Fangio est certainement le pilote dont le nom a été le plus prononcé aujourd’hui encore ce nom est devenu commun, ce qui est loin d’être ordinaire.
L’ouvrage LES MILLE VIE DE FANGIO, que nous propose Sylvain Reisser, nous téléporte au sein de cette période du sport auto qui a précédé celle que notre génération de passionnés a vécue, celle des photos en noir et blanc, celle des moteurs avant, celle des Grand Prix qui duraient trois heures.
Jean-Paul Orjebin
Castro ne décide pas tout
L’auteur démarre le récit biographique par l’épisode de son enlèvement romanesque à Cuba. Le calendrier de l’Histoire est bousculé mais cela permet, dès les premières pages, de situer le personnage, populaire, simple, bienveillant, malin, modeste et courtois. Pour ma part, j’apprendrais que cet enlèvement s’était fait sans que Castro ne le sache.
La chronologie reprend ses droits au deuxième chapitre. Son enfance, sa jeunesse et sa carrière sont abordées de manière agréable, dans un savant mélange de compte-rendu des courses qui ont marqué sa carrière, d’anecdotes et de rappels du ressenti de ses collègues et des journalistes qui l’ont côtoyé. Sylvain Reisser, par sa façon de décrire le dérouler d’une course, réussit à créer un suspens, à mettre le lecteur en haleine alors que l’épisode a trois quarts de siècle et qu’il a été déjà souvent relaté.
L’auteur insiste sur le caractère du pilote qui explique cette extraordinaire réussite. Ses qualités d’anticipation, de patience, son intelligence, sa vista qui lui permet de souvent se sortir d’incidents de courses, dans lesquels d’autres pilotes s’abiment. Jauger, apprécier les forces en présence et seulement après, porter l’estocade, voilà la méthode Fangio.
Le choix des pneus
Nous ne sommes pas seulement plongés dans le déroulement de la carrière de Fangio mais dans l’ensemble de la compétition automobile des années Fangio et certains épisodes cocasses ressortent des archives. L’un d’eux est typique des années 50. Suite au drame du Mans 55, Edgar Faure interdit la course auto, ce qui de fait, annule le Grand Prix de France. Toto Roche réussit avec la complicité de nombreux pilotes à organiser en catimini quelques tours du circuit de Reims à minuit après un diner bien arrosé et avant d’autres agapes et galipettes.

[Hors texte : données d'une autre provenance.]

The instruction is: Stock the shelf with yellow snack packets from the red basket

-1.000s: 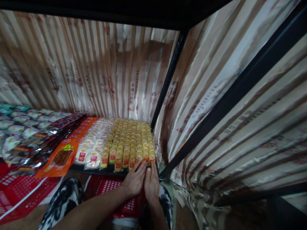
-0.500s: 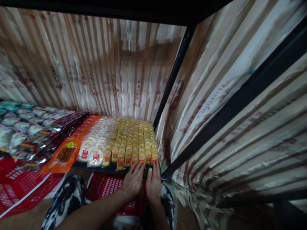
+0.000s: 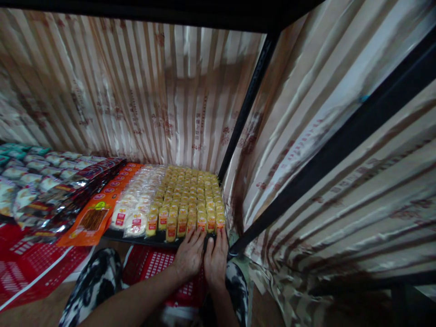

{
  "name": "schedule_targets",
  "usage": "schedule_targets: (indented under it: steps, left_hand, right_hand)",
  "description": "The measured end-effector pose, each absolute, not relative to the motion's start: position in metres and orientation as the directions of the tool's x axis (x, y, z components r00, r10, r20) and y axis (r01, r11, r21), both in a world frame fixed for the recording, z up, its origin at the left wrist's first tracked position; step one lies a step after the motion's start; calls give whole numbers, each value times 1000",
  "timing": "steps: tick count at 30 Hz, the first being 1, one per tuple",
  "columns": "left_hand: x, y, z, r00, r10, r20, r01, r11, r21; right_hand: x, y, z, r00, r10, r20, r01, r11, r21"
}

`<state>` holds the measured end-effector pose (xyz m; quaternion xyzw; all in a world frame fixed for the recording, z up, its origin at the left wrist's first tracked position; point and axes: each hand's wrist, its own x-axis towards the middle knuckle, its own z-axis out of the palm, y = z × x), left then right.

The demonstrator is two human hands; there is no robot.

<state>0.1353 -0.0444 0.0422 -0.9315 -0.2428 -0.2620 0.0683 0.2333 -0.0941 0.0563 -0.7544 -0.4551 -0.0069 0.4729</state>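
My left hand and my right hand lie side by side at the front edge of a dark shelf. Both hands are flat with fingers stretched out, and the fingertips touch the front row of small yellow snack packets. The packets stand in tidy rows covering the shelf's right end. Neither hand holds anything. Left of the yellow rows lie clear round packets with red labels.
Orange snack bags and dark and green bags fill the shelf's left part. A red basket sits below the hands, another red basket at left. Striped curtain hangs behind; a black post stands at right.
The view has shifted slightly; both hands stay flat at the shelf's front edge, barely moved against the yellow packets.
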Motion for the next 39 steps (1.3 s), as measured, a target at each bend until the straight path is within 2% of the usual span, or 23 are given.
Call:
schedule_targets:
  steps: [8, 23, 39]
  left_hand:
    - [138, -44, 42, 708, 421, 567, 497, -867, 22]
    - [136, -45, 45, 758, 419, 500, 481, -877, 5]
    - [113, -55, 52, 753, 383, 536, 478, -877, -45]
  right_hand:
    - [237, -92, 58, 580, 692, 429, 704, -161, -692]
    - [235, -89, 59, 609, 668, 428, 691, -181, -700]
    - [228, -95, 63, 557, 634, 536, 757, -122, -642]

Fin 1955, Mercedes se retire de la compétition, Fangio perd son volant et son contrat en or. En Argentine où la révolution gronde, El Chueco perd également ses appuis indéfectibles. Heureusement l’Italie lui ouvre les bras. L’Italie c’est d’abord Ferrari, même si l’Ingeniere renâcle un peu à payer cette recrue au niveau ou Mercedes avait fixé la barre. Puis c’est Maserati que finalement Fangio préfèrera pour son coté plus familial et aussi parce que liée à Pirelli, il en avait soupé des Englebert. Ces chapitres sont bardés d’anecdotes savoureuses que l’auteur est allé recueillir à Modène auprès des quelques survivants qui ont connu l’Argentin à cette époque, notamment notre vieil ami Lauro Malavolti.
Jusqu’à Pagani
Sa vie après la course et sa reconversion dans les affaires sont bien entendu traitées ; de cette période, nous retenons entre autres, le soutien qu’il apporta à son compatriote Horacio Pagani dans sa quête de moteur, il sera son émissaire auprès de Ferrari, de Lamborghini et bien sur de Mercedes qui sera comme par hasard l’option retenue.
Les huit pages consacrées à la vie privée du Maestro retiendront – elles l’attention des lecteurs de Classic Courses ? En revanche ils se plongeront avec délice dans celles retraçant son palmarès qui met en valeur l’extraordinaire ratio courses /victoires du Champion.
Beaucoup de plaisir à lire Les Mille Vies de Fangio, une redécouverte de celui dont on croit savoir beaucoup.
Au fait, pourquoi El Chueco ?
C’est dans le livre.
Note de lecture de Jean-Paul Orjebin
Les Mille Vies de FANGIO de Sylvain Reisser aux Editions du Rocher
Chez votre libraire depuis le 2 novembre, 18,90 euros.
Sylvain Reisser est l’auteur d’une dizaine d’ouvrages sur des marques automobiles de prestige, il contribue à L’Année Automobile, il est depuis 2001 responsable de l’automobile au Figaro Magazine, depuis 2012 rédacteur en chef adjoint du service Auto du groupe Figaro et depui 2018 membre du jury de la « Voiture de l’Année ».